In 1974–50 years ago this month—President Gerald Ford saw the life-saving work of EMS teams and declared a national “EMS Week” to honor these men and women and the incredible difference they make on the field and in the trenches.
At that time, there was physician involvement in EMS, however they weren’t necessarily emergency physicians simply because there weren’t many of them at the time. Emergency medicine wasn’t recognized as a clinical specialty of medicine until 1979. But over the last 20 to 30 years, ACEP and National Association of EMS Physicians (NAEMSP) together have been very intentional about increasing EMS educational activities for emergency physicians, as well as increasing their advocacy for EMS initiatives.
As a result, there has been a significant uptick in emergency physicians who have focused their clinical practice on EMS. There is now an EMS subspecialty within the American Board of Emergency Medicine that to date, has produced about 1,200 board certified EMS physicians throughout the country. There are also hundreds of other emergency physicians involved in EMS as part of their practice but aren’t board certified as EMS subspecialists.
According to Dr. Krohmer, this is encouraging since “it’s important that all emergency physicians have a good understanding of EMS, because they are either serving as a medical director for an EMS agency, or their clinical practice in the emergency department is significantly influenced by EMS.”
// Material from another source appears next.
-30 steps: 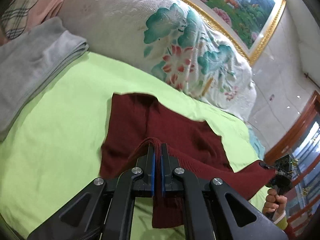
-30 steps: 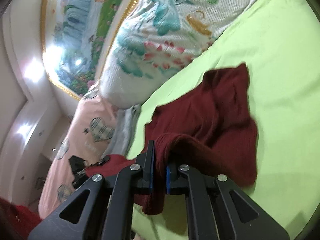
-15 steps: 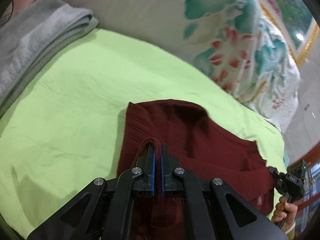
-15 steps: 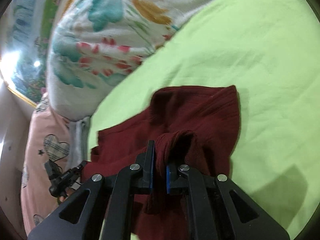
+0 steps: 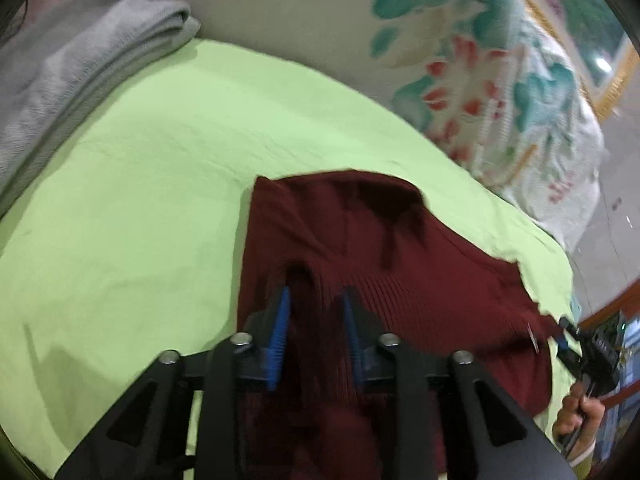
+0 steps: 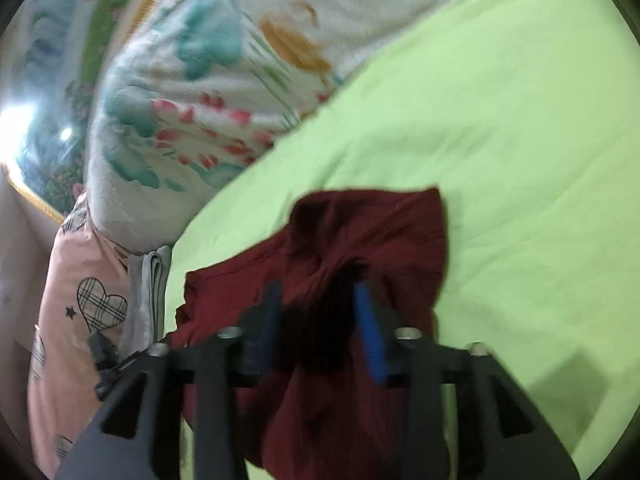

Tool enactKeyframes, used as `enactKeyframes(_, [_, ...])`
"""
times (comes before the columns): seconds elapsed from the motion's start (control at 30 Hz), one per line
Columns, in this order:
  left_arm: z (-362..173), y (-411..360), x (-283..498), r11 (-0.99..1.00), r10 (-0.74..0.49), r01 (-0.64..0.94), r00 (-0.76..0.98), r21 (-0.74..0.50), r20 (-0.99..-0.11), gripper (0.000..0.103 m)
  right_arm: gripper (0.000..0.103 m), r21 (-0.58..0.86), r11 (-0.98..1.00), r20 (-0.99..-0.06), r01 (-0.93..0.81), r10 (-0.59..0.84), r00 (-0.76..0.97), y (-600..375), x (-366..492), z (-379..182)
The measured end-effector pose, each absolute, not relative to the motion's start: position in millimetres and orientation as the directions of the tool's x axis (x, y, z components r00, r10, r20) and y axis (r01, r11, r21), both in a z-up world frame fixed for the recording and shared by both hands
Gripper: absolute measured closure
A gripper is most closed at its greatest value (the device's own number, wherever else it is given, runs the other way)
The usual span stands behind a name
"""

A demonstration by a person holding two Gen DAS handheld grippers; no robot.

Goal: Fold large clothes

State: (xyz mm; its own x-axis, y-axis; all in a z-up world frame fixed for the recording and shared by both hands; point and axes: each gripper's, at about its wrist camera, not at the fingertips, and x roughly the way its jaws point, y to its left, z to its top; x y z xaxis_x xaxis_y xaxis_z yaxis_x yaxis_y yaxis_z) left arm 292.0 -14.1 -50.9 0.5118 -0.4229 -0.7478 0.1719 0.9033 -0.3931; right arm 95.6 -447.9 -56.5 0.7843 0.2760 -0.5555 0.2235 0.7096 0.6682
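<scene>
Left wrist view: the left gripper (image 5: 314, 300) has just been opening its jaws. A moment ago they were squeezed tight on a bump of the dark red sweater (image 5: 380, 256). Now the two blue pads stand apart. A ridge of red knit is still between them, but the pads do not look like they are pressing on it. The sweater lies on the green sheet (image 5: 152, 184), with its far edge folded over and resting flat. A folded grey blanket (image 5: 72, 68) sits at the top left, well apart from the sweater. A big flowered quilt (image 5: 480, 60) is behind. At the far right, a hand (image 5: 576, 416) holds the other gripper by the sweater's edge.

Right wrist view: the right gripper (image 6: 318, 300) has also just been opening. Before, it pinched a fold of the red cloth. Now its jaws are apart, and a dark lump of the sweater (image 6: 380, 240) sits loose between them. The sweater is down on the green sheet (image 6: 520, 140), close to the flowered quilt (image 6: 208, 92). A pink pillow with hearts (image 6: 80, 292) is at the left.

I think both grippers are letting go because this fold is laid down. Next, they likely need to grab a new edge for another fold.
</scene>
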Motion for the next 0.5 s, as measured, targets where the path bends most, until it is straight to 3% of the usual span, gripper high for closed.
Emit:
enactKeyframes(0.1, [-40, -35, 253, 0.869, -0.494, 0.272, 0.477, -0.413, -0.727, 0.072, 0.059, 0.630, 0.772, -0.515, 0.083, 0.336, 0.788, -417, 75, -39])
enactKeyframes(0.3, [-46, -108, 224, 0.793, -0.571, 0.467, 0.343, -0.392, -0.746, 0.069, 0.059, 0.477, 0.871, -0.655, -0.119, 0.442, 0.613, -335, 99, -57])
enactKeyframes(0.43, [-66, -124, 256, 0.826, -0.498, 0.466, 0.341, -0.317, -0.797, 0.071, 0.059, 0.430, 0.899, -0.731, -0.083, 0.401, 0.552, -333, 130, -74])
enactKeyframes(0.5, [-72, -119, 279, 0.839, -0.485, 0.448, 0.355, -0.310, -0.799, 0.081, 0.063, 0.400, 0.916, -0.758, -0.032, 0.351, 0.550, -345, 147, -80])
Emergency physicians who are not EMS specialized can turn to a number of resources for assistance. Both ACEP and the NAEMSP have educational courses and many states also have training programs that can help explain state rules and regulations, as well protocol development, and assist them in developing robust education and quality improvement programs.
From the national perspective, EMS care looks very different depending on where you live.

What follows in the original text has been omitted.